WHAT IS NEEDED: Both the line below containing "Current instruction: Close" and the line containing "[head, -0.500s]", along with every line between them, should be repeated exactly; no other line belongs in the answer.

Records excerpted from a collection:
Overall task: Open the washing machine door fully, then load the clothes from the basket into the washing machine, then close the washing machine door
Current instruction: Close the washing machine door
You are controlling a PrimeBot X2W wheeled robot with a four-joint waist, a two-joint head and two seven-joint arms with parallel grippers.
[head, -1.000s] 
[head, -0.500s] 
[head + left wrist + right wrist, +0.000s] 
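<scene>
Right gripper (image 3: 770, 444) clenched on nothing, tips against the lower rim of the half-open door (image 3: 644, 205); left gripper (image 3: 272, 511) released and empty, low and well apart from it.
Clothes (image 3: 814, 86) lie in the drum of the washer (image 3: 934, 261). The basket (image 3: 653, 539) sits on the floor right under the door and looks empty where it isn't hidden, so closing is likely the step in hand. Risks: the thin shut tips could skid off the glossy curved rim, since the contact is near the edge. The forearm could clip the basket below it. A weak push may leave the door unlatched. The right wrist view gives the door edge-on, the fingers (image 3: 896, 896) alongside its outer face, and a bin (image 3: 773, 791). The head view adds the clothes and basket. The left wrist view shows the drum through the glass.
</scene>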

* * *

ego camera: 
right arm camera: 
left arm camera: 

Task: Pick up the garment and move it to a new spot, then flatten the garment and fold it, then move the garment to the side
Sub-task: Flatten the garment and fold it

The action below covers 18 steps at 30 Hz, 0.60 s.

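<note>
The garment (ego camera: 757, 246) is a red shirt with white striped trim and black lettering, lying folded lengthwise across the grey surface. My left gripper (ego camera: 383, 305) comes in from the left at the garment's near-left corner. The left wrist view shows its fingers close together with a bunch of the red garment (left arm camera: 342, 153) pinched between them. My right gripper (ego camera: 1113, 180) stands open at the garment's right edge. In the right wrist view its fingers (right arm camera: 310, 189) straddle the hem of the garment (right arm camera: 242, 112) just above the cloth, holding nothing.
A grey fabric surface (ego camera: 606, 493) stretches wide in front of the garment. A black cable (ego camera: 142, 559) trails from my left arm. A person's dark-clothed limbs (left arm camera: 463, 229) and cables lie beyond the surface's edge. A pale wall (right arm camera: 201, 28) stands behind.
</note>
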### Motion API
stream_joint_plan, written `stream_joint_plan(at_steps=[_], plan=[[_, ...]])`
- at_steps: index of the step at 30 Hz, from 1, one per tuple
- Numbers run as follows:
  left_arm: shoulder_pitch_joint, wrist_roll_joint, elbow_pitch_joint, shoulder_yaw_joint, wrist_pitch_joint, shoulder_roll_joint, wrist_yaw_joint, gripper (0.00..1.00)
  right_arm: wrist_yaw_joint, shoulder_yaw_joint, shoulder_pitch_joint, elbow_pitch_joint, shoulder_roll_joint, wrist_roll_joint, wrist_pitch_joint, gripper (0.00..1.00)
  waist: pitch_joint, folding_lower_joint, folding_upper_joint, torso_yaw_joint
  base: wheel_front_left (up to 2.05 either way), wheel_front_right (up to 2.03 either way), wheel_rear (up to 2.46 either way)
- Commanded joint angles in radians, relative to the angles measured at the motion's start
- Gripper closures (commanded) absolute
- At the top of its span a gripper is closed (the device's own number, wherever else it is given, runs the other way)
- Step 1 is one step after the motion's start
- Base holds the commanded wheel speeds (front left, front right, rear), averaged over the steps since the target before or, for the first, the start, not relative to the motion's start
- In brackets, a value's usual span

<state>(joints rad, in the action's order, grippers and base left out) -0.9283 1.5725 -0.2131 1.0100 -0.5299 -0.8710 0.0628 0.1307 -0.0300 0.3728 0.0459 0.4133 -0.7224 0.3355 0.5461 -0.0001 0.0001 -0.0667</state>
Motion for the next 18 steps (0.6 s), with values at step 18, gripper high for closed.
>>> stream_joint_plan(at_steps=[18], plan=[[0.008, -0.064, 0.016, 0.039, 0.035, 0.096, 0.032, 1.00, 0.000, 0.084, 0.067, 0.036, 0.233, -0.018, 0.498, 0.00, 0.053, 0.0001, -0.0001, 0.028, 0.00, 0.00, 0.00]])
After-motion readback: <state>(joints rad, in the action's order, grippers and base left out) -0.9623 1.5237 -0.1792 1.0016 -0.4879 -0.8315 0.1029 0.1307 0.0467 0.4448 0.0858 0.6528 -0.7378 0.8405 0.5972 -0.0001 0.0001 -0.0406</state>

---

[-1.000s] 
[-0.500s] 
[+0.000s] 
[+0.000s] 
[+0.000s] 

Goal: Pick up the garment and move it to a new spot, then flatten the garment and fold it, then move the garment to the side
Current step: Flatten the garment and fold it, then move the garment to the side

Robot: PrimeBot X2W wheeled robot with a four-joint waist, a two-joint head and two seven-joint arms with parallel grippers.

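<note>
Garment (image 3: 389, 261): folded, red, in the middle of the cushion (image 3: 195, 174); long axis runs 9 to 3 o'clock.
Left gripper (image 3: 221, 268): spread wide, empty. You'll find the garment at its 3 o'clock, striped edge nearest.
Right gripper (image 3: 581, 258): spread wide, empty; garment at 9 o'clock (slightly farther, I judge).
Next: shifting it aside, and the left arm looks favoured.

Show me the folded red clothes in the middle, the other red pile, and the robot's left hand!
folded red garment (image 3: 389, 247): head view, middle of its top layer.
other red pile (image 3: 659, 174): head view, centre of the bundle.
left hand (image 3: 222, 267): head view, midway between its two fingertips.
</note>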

ANSWER SPACE:
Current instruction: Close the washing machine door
You are controlling a PrimeBot X2W wheeled robot with a four-joint waist, a two-joint head and two seven-joint arms with parallel grippers.
[head, -1.000s] 
[head, -0.500s] 

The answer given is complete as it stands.